* [Work required] The printed result should hold only the lines from the opening of the data through the line bearing "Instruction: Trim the", exactly as given and without pictures.

* [Data extracts]

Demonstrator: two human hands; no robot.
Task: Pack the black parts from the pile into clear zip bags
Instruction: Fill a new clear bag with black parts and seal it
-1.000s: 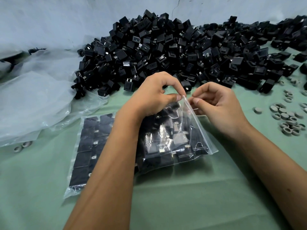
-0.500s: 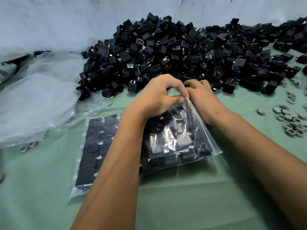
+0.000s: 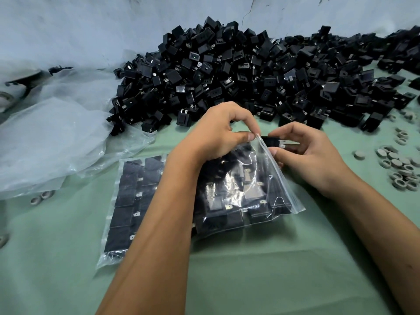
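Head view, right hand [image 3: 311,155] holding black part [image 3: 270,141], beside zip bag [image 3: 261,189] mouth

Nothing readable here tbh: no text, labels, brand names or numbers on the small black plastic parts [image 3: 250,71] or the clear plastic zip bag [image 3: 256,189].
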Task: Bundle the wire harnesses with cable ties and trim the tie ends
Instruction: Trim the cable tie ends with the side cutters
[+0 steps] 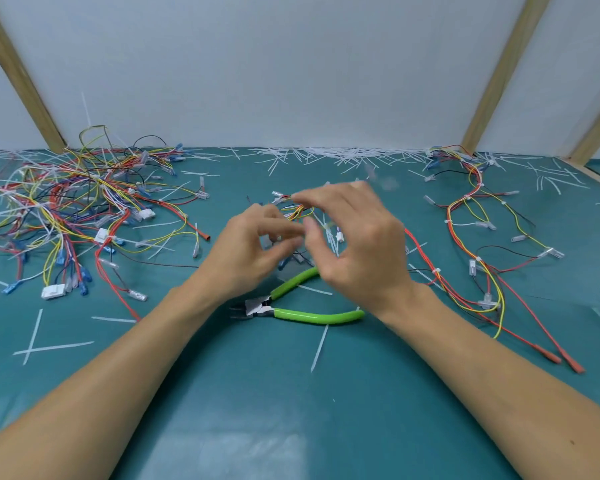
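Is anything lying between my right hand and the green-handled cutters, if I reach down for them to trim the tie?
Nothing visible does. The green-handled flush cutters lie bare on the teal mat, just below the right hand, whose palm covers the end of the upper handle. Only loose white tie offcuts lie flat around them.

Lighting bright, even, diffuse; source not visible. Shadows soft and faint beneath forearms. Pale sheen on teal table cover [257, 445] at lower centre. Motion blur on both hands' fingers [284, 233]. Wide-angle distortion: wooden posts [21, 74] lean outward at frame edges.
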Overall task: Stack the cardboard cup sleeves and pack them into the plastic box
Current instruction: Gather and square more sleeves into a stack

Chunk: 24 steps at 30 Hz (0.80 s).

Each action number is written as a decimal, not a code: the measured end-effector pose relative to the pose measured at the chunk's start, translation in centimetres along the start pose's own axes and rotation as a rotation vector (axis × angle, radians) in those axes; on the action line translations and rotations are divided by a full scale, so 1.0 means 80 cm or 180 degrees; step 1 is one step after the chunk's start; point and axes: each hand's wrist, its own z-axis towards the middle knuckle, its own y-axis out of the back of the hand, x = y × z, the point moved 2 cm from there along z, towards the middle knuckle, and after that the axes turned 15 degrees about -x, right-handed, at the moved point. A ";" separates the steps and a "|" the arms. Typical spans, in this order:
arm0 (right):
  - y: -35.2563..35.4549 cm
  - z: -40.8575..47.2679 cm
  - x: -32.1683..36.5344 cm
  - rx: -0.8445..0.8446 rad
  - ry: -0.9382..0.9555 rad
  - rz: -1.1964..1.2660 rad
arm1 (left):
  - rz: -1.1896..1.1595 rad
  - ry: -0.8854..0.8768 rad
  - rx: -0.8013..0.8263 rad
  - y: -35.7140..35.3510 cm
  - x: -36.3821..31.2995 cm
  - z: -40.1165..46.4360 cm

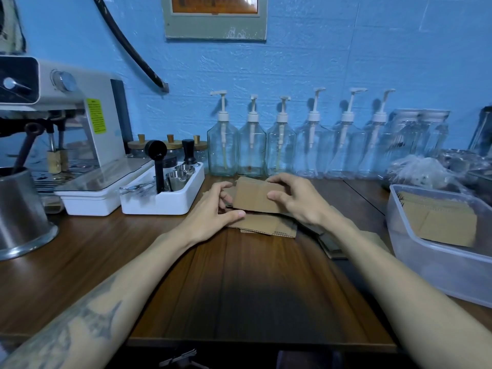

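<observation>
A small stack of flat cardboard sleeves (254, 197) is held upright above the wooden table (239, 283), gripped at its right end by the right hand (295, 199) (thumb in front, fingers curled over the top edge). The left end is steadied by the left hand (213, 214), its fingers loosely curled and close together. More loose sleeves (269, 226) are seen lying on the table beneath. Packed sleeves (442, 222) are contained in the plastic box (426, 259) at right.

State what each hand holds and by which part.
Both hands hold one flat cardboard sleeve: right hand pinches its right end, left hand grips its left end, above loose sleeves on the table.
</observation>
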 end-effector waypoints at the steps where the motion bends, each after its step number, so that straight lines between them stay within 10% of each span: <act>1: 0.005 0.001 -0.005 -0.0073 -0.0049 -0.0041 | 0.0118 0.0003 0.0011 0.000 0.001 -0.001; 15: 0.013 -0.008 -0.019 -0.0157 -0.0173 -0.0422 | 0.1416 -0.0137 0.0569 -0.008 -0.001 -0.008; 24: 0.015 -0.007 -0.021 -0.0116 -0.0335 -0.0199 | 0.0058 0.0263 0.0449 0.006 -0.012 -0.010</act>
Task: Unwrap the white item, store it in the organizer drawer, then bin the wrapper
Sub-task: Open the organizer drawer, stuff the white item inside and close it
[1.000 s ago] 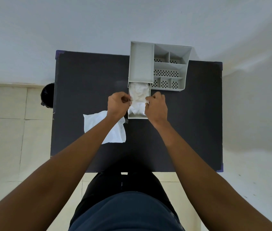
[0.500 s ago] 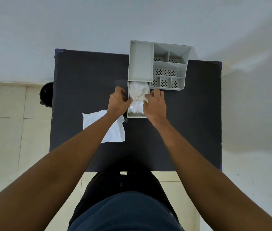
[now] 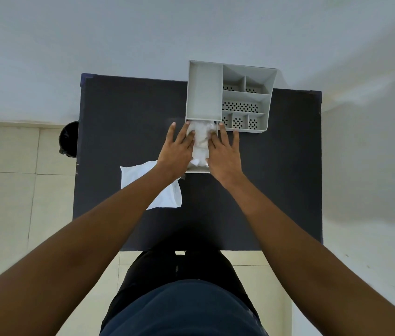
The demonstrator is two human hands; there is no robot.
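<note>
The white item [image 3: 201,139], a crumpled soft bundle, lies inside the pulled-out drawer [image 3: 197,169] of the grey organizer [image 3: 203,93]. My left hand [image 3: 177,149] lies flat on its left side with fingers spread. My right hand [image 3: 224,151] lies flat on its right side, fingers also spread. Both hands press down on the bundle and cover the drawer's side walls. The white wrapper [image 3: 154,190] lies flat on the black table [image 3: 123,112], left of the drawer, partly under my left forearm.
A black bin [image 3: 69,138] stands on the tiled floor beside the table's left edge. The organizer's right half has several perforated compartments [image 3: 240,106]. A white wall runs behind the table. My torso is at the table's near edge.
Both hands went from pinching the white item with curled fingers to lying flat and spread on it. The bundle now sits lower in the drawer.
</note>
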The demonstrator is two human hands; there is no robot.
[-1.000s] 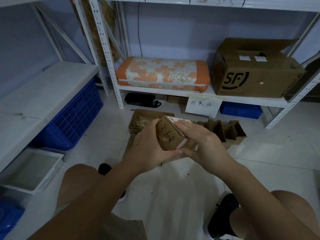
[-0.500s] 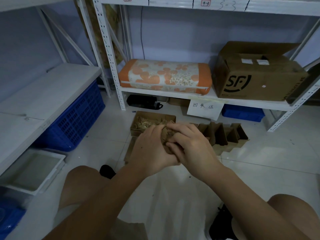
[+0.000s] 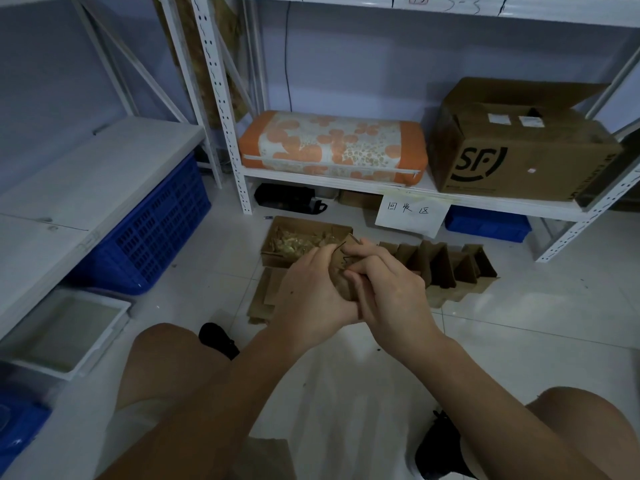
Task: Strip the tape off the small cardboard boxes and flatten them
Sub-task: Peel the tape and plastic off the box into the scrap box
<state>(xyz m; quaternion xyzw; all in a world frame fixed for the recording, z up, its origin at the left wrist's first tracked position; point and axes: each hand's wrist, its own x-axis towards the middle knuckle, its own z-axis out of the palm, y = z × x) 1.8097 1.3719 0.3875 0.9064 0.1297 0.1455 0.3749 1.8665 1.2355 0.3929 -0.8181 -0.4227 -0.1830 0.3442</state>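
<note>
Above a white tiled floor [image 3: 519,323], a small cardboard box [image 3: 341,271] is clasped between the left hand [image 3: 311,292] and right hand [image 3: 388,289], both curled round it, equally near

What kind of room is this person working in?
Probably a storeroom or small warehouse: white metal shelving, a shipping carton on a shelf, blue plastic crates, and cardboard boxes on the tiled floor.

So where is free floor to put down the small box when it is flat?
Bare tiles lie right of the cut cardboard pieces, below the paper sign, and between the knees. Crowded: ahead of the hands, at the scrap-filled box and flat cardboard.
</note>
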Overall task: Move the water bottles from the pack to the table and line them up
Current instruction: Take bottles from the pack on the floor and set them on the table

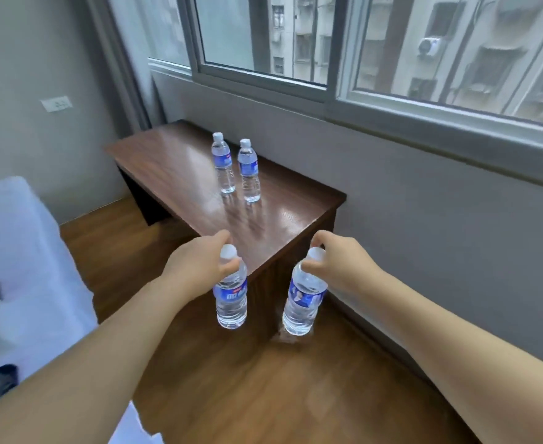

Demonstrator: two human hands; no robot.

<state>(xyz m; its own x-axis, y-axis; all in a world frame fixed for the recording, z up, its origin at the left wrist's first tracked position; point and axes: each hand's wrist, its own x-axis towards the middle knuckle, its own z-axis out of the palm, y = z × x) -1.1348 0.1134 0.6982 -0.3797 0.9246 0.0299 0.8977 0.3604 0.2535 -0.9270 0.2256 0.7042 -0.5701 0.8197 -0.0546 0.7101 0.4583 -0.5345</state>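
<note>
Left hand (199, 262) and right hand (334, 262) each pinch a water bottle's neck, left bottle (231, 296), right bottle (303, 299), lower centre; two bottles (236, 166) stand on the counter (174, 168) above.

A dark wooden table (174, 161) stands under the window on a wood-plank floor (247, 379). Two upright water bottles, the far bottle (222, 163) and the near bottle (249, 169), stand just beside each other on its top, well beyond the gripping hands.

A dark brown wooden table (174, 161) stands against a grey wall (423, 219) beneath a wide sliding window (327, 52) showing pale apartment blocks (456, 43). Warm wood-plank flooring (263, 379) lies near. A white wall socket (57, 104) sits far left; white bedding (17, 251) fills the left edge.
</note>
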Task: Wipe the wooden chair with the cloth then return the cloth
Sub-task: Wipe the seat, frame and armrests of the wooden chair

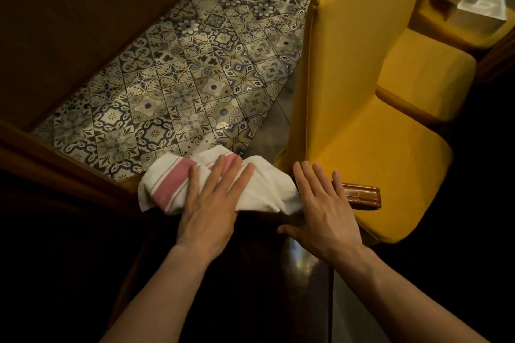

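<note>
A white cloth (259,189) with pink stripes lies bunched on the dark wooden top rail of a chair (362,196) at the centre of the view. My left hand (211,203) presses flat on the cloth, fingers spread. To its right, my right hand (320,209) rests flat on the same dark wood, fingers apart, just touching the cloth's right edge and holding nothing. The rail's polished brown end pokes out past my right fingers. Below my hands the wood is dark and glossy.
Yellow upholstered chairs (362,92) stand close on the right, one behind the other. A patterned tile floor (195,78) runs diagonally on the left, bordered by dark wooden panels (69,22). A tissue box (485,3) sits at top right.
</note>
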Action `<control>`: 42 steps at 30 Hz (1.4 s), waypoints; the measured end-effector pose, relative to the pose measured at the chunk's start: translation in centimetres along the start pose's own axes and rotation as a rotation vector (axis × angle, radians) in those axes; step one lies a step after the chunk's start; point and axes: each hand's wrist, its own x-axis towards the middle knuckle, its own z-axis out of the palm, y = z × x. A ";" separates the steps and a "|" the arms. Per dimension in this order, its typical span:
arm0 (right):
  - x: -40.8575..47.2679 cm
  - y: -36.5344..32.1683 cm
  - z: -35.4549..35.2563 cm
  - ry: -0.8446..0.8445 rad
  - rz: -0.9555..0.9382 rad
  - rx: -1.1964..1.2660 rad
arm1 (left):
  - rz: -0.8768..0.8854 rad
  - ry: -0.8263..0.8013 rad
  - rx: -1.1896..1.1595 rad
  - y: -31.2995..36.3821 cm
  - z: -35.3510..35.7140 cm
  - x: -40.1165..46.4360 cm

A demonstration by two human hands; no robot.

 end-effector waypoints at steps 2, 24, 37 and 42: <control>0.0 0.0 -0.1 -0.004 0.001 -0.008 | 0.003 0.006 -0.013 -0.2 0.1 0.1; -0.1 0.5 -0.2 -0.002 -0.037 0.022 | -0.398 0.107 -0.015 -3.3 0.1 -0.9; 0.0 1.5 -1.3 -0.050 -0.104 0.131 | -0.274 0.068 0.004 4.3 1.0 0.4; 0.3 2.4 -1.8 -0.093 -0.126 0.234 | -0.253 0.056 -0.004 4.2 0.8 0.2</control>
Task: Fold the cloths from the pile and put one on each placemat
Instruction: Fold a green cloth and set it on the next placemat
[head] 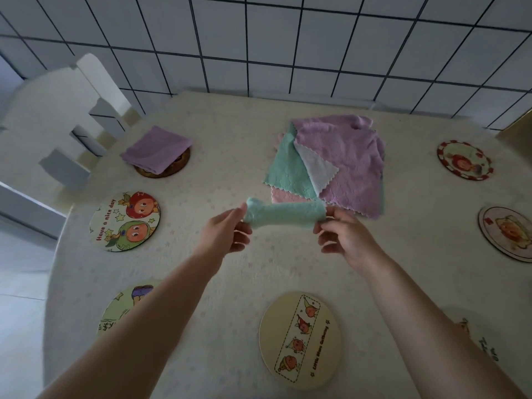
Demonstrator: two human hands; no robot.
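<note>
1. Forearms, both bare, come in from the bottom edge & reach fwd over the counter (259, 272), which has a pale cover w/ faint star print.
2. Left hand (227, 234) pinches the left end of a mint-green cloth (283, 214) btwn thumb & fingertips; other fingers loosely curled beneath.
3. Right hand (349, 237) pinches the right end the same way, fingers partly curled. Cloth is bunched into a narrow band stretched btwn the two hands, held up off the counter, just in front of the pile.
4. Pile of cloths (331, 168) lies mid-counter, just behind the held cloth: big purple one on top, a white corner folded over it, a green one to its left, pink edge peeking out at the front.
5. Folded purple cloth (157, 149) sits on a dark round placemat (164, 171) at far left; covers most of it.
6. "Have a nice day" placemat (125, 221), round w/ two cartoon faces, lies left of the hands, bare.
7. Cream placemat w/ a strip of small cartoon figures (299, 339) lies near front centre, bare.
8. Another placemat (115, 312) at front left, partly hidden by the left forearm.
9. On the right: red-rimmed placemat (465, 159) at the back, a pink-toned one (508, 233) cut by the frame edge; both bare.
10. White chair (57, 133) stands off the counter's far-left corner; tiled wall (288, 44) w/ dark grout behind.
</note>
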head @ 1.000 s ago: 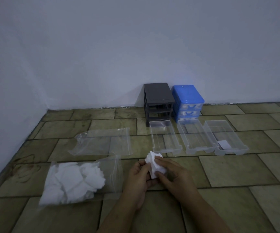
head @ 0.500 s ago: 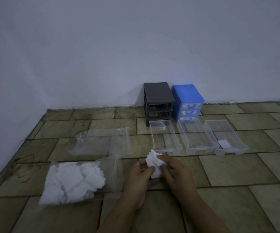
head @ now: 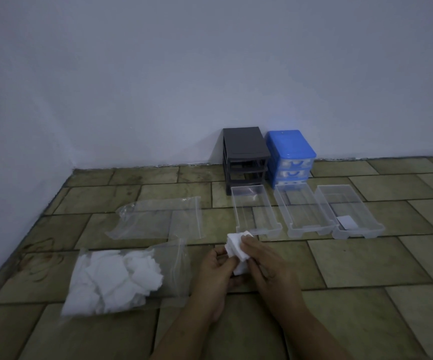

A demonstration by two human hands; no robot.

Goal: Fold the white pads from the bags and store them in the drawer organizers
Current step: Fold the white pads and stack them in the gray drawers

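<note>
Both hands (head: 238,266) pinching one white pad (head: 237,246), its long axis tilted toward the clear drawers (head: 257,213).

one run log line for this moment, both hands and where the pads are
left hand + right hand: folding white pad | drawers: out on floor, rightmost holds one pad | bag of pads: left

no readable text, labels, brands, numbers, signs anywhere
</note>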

* [Result for this exercise]
Demonstrator: two human hands; no robot.
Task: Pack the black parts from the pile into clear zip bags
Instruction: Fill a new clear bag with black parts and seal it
-1.000s: 
-0.500s: 
+0.000s: 
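Head view, right hand [image 3: 311,155] holding black part [image 3: 270,141], beside zip bag [image 3: 261,189] mouth

Nothing readable here tbh: no text, labels, brand names or numbers on the small black plastic parts [image 3: 250,71] or the clear plastic zip bag [image 3: 256,189].
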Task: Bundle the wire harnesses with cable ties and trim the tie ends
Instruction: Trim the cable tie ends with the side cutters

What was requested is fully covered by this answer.